Roxie the cat was having trouble eating her dry food. That was the start of it. She would try to swallow the little nuggets instead of chewing them, and when she tried to quench her thirst at the bowl beside the kitchen door she would slurp up the water like she was an old woman making her way through a bowl of hot tomato soup.
She ended up on the bench in the vet’s surgery. He said she had tumours in various places, including one on her jaw. There was nothing he could do. The following day I returned for the grim procedure of putting her to sleep.
When I was about six, I had a cat that needed to be annihilated by the vet for reasons I have forgotten. I can still see the big biscuit tin in which the vet placed her, with a wad of cotton wool, and I can still hear the sound of her last terrible gasps as whatever chemical in the wad of wool took its course inside the box.
But things have changed. When I got to the vet last week, little Roxie was sitting on the bench, purring at my touch, although a little drowsy, like someone after a good steak and a bottle of wine.
I rubbed her back and talked to her as the vet injected her rump. There was no stress. Gradually her head drooped and I placed her sideways and watched her inhale each final breath, like an oarsman crossing a river.
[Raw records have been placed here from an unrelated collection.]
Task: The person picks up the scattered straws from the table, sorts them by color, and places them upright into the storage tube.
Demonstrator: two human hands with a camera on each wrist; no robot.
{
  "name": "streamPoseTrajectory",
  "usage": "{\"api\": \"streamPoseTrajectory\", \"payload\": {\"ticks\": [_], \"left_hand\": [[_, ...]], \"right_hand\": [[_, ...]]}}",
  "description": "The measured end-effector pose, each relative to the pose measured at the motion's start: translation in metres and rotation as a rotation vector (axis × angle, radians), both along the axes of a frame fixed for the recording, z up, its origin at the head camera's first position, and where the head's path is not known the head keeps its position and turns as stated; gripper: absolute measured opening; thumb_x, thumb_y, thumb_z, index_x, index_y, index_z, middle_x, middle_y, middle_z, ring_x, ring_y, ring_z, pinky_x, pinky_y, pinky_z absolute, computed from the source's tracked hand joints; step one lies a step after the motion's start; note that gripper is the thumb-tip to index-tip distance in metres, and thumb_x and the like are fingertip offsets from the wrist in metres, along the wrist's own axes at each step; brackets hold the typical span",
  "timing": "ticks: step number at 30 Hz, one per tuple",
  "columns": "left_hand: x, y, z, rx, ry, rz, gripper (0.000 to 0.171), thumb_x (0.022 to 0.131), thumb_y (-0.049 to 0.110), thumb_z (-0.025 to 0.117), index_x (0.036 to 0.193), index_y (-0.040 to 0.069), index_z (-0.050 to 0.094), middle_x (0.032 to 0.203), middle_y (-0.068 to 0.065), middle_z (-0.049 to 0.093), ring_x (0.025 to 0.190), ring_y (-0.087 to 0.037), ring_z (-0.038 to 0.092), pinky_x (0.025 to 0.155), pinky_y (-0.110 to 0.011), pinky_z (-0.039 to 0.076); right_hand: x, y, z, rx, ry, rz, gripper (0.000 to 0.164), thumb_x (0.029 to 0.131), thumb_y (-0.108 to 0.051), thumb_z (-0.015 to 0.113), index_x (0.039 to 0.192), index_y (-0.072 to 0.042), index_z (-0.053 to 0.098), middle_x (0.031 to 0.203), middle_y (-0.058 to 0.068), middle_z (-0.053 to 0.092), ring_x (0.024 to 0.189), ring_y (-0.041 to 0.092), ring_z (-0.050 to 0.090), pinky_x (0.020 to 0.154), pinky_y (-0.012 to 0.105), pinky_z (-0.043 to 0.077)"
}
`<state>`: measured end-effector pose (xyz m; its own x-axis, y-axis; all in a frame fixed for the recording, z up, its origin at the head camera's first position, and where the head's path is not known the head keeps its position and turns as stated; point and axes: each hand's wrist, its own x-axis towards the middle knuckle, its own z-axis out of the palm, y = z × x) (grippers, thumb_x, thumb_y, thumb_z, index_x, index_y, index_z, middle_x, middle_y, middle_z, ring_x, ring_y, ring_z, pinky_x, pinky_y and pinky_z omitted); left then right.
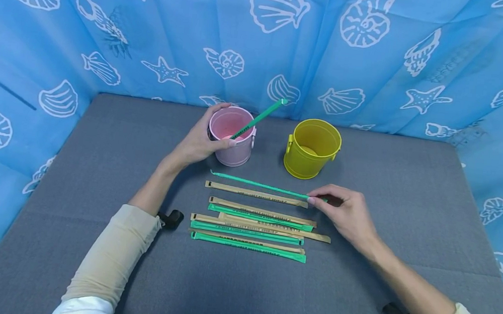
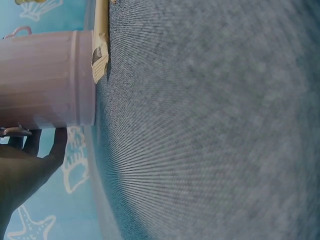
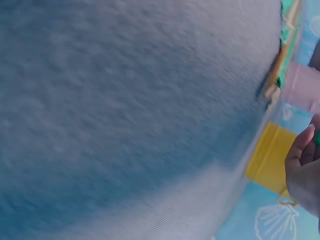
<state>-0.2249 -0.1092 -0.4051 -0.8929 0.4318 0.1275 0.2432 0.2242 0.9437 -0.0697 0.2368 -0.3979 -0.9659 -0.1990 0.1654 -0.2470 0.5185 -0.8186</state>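
Note:
My left hand [image 1: 201, 137] grips the side of a pink bucket [image 1: 235, 156], fingers at its back left and thumb at the front by the rim. A green paper-wrapped straw [image 1: 262, 117] leans out of this bucket to the upper right. My right hand [image 1: 344, 209] pinches the right end of another green paper-wrapped straw [image 1: 258, 183], whose other end points left, in front of the buckets. Just below it a tan wrapped straw [image 1: 252, 193] lies on the table. In the right wrist view my right hand [image 3: 305, 172] overlaps the yellow bucket [image 3: 272, 155].
Several more tan and green wrapped straws [image 1: 249, 230] lie in a loose row on the grey table [image 1: 229, 291]. The yellow bucket [image 1: 303, 164] stands upright right of the pink one. A blue curtain with white shells [image 1: 191, 30] hangs behind the table's far edge.

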Motion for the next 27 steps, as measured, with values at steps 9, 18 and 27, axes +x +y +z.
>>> {"api": "streamPoseTrajectory", "payload": {"ticks": [9,18,27], "left_hand": [[0.001,0.001,0.001,0.0,0.004,0.001,0.086,0.083,0.016,0.08,0.152,0.018,0.029,0.145,-0.005,0.044,0.13,-0.019,0.044,0.108,-0.046,0.037],[0.0,0.002,0.0,-0.004,0.001,0.008,0.086,0.084,0.017,0.08,0.153,0.017,0.029,0.145,-0.006,0.043,0.131,-0.02,0.044,0.108,-0.047,0.037],[0.003,0.002,0.004,-0.016,0.005,0.005,0.085,0.084,0.016,0.079,0.153,0.016,0.028,0.145,-0.007,0.044,0.131,-0.021,0.044,0.108,-0.047,0.037]], "right_hand": [[-0.007,0.004,0.021,-0.086,-0.008,-0.008,0.017,0.085,0.001,0.075,0.099,-0.009,0.075,0.096,0.004,0.071,0.076,0.018,0.058,0.06,0.021,0.045],[-0.018,0.001,0.04,-0.118,-0.008,-0.002,0.013,0.087,-0.003,0.075,0.099,-0.007,0.075,0.097,0.003,0.07,0.079,0.017,0.061,0.062,0.02,0.047],[-0.022,-0.01,0.063,-0.154,0.032,-0.042,0.014,0.086,0.006,0.072,0.1,0.004,0.072,0.094,0.007,0.069,0.079,0.016,0.06,0.067,0.018,0.049]]}}
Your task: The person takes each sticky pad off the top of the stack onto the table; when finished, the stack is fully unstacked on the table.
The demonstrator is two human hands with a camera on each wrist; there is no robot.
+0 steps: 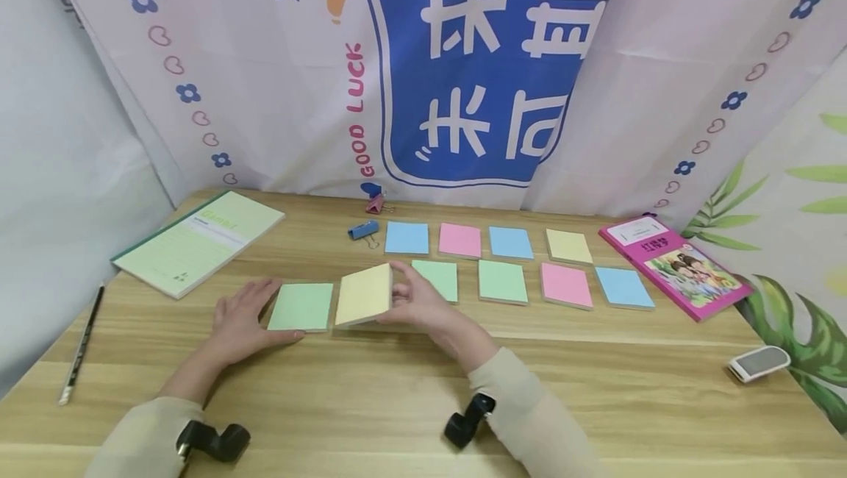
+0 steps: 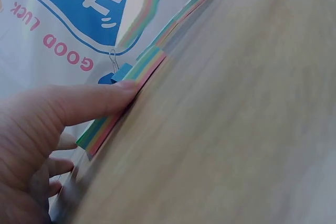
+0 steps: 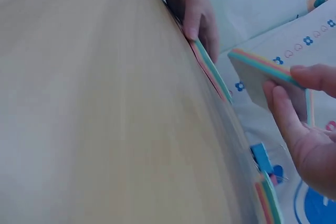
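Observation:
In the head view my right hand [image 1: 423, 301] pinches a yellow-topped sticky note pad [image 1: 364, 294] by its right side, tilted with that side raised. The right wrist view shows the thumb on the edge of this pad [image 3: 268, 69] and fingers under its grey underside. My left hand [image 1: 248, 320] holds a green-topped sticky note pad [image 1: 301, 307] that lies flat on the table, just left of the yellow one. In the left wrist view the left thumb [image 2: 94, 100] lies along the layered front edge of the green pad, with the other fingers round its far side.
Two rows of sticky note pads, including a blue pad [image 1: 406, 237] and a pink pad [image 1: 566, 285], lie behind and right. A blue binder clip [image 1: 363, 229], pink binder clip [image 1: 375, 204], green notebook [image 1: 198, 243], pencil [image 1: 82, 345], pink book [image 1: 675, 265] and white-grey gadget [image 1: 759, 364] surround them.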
When it was over, we wrapped her in a blue blanket and put her back in her basket and then I left by a side door, slightly embarrassed of my cargo as I passed through a waiting room full of sick dogs and cats with their agitated owners.
The burial When I got home I opened a hole in the earth and placed incense at the base, and rose petals, and laid her in a sleeping position, all curled up with one paw over her eyes.
And when I had covered the earth over her, I put a few flowers on top, and the sun was slanting across the fields, and it would have been hard to convince me that the little creature did not have some kind of soul that had returned to the greater core of being that constitutes the entire cosmos.
But I didn’t mope around for long, because I wanted to catch the Ryanair flight from Shannon to Warsaw later that day.
I don’t know why I find Warsaw consoling. There’s something about the dry, cold air, the promise of snow in the sky, the lavish and beautiful street decorations and lighting that makes it a wonderland for a melancholic human at Christmas time.
A bastion of empire
I got myself a room at Hotel Bristol, a bastion of empire. I know the British never actually invaded Poland, but there is something in the poise and stylish swagger of the “Englishman abroad” that suggests they could have done so easily if they had wanted to.
I remember someone explaining to me once that an English man may swagger down any street as if he owns it, whereas an Irishman invariably staggers the streets of the world as if he couldn’t care less who owned them.
Hotel Bristol is a marble-halled palace of luxury. The lounge has black walls and soft lighting so daylight doesn’t penetrate. I couldn’t resist sharing a glass of wine with a woman called Mariola who was sitting on her own.
She could see I was a tourist and she asked me if I was enjoying Poland. I said I was on my way to the Monastery of Jasna Góra to see the icon of the Black Madonna.”
“Ah,” she said, with a big smile, “you are Irish?”
I admitted I was and then she frowned.
“I am not sure about God,” she said, “but I still believe in angels. Have you read the Irish writer Lorna Byrne?”
I admitted that I had not.
“She writes about angels,” Mariola continued. “Although I don’t like everything she says because she says that cats have no souls. And I think that my cats must have souls.”
I was silent for so long that Mariola got worried.
“You look like you have seen a ghost,” she said.
“It’s just a huge coincidence that you should mention cats,” I said.
“Why?”
So I told her about Roxie, and how I had buried her, and neither of us could speak, so we just sat there in the dark, for a very long time.